The example database structures show that all the metadata associated with a Dyte meeting, such as start and stop times, who is allowed to enter, and so on, is maintained in your database, and not stored in Dyte.

Furthermore, if you want to add different permissions for different categories of your users, use Dyte Presets. A preset is a set of permissions and UI configuration that will be applied to a user.

  1. Go to the developer portal, create a preset and check all the permissions you want a user category to have.
  2. Now save this preset and give it a name.
Dyte Preset Editor
Dyte Preset Editor

To generate a shareable meeting link, all you need is to have a link that references to your YourMeeting entry, something like:

http://meet.yourcompany.com/<YourMeeting.id>

When this page is requested, you can add a few checks here:

  • Is the currentTime more than the meeting start time and less than the end time?
  • Is the user authorized to enter this meeting? You can check YourMeetingUsers  table if it is not a public meeting.

As mentioned earlier Dyte meetings do not have start/stop timestamps and they do not know who is allowed to enter, it is your backend who has to enforce these checks.

If the checks are  passed, add participants to the meeting. To add participants to your meeting, simply use the Add Participant API.

In the body of this API call you can specify a presetName field that you created previously.

From the YourMeetingUsers table, if the user role is host you can use the host preset, if not the participant preset.

{
  "clientSpecificId": "string",
  "userDetails": {
    "name": "string",
    "picture": "http://example.com"
  },
  "presetName": "string",
}

The API response  contains the user authentication token authToken.
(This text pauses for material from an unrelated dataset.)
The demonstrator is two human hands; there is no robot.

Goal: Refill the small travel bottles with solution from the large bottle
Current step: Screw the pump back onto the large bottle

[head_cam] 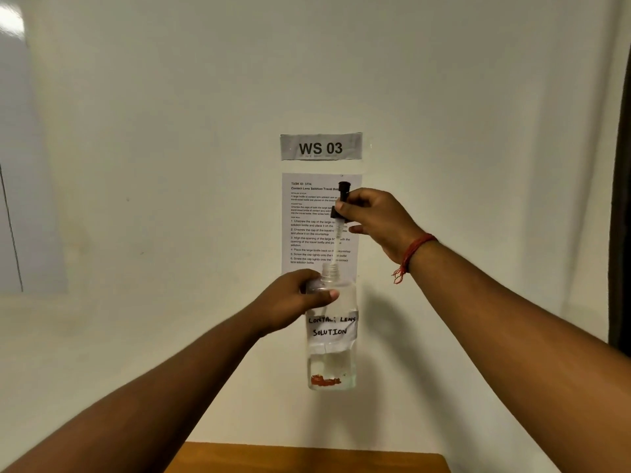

You can now return this authToken and YourMeeting.roomName to the frontend, and to the Dyte SDK to initialize.

For example, React SDK:

useEffect(() => {
    initMeeting({
      roomName: '<room-name>',
      authToken: '<auth-token>',
    });
  }, [roomName, ]);

Part III: Send Notifications via Email/Calendar

If you have ever received an email with a calendar invite, here’s how it works. You can skip this section if you do not want any calendar invite.

The iCalendar File

ICS (iCalendar) is a standardized format to store and  exchange calendar information between different applications and services. ICS files store events in a hierarchical structure which includes start and end times, location information, contact details, description of the event, and more. The data can be easily imported into various calendar programs.

All you need to do to send a email with an attached .icsfile. Here's a Python code to generate an .ics file for the meeting you just created:

from icalendar import Calendar, Event
from datetime import datetime
cal = Calendar()
cal.add('prodid', '-//My APP//mxm.dk//')
cal.add('version', '2.0')
event = Event()
event.add('summary', '<meeting-title> and <meeting-link>')
event.add('dtstart', datetime(2023,1,1,8,0,0))
event.add('dtend', datetime(2023,1,1,10,0,0))
event.add('dtstamp', datetime(2023,1,1,0,10,0))
event['uid'] = '20050115T101010/27346262376@mxm.dk'
event.add('priority', 5)
cal.add_component(event)

Send the Email

You can then send this calendar invite to the user using any of the email APIs.

import sendgrid
from sendgrid.helpers.mail import *

sg = sendgrid.SendGridAPIClient(apikey='YOUR_SENDGRID_API_KEY')

from_email = Email("meetings@yourapp.com")
to_email = Email("user@yourapp.com")
subject = "Meeting Invite"
content = Content("text/plain", "Joing YourApp meeting at <meeting-link>")

mail = Mail(from_email, subject, to_email, content)

# add attachment
attachment = Attachment()
attachment.content = base64.encode(cal.to_ical())
attachment.type = "text/calendar"
attachment.filename = "invite.ics"
attachment.disposition = "attachment"
attachment.content_id = "calendar"
mail.add_attachment(attachment)

response = sg.client.mail.send.post(request_body=mail.get()


Hooray, you've learned how to schedule a meeting, add participants with different permissions and settings to the meeting, generate meeting URLs, and send calendar invite. Dyte SDK simplifies all these tasks for you.

Enjoy scheduling and sending meeting invites (no spam please 🤪).